Central Park South Apartment

New York, NY This apartment is within an 8,000-square-foot single floor of a hotel building facing Central Park. The existing conditions included ceiling heights of under 8'4' and a random matrix of columns and plumbing lines. The owner, a collector of modern and contemporary art, specified a dense program overlaid with the integration of his art. Even the empty space is a spectacular environmental sculpture. Continue Back
On a certain level, this apartment is the consummate summary—a totally sculptural and architecturally articulate series of interconnected spaces with a major view orientation, in this case north to Central Park, which integrates the art with the architecture so that the simultaneity and the dialogue reinforce one another.

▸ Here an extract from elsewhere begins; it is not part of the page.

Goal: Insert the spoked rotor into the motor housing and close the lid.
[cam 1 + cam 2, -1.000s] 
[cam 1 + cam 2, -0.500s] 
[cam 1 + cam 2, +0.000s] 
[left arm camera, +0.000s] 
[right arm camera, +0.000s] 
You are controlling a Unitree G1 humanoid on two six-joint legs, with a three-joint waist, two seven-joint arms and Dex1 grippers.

The extended material palette, referencing a Cubist collage—wood, stone, integral plaster, stainless steel, and titanium—is integrated into a spatial hierarchy that is both subtle and refined. This apartment takes the enriched palette and the sculpted space and, despite all the asymmetries, results in an incredibly enriched and serene environment. The extended sectional modulation reinforces the sense of variation and disengages one from the perception of being in a low, horizontal environment.

The architecture is the coequal frame for the art, the furniture, and the view. Every form, every manipulation, and every carving is responsive to either the display of the art, the occupation of the objects, or the reference of the view.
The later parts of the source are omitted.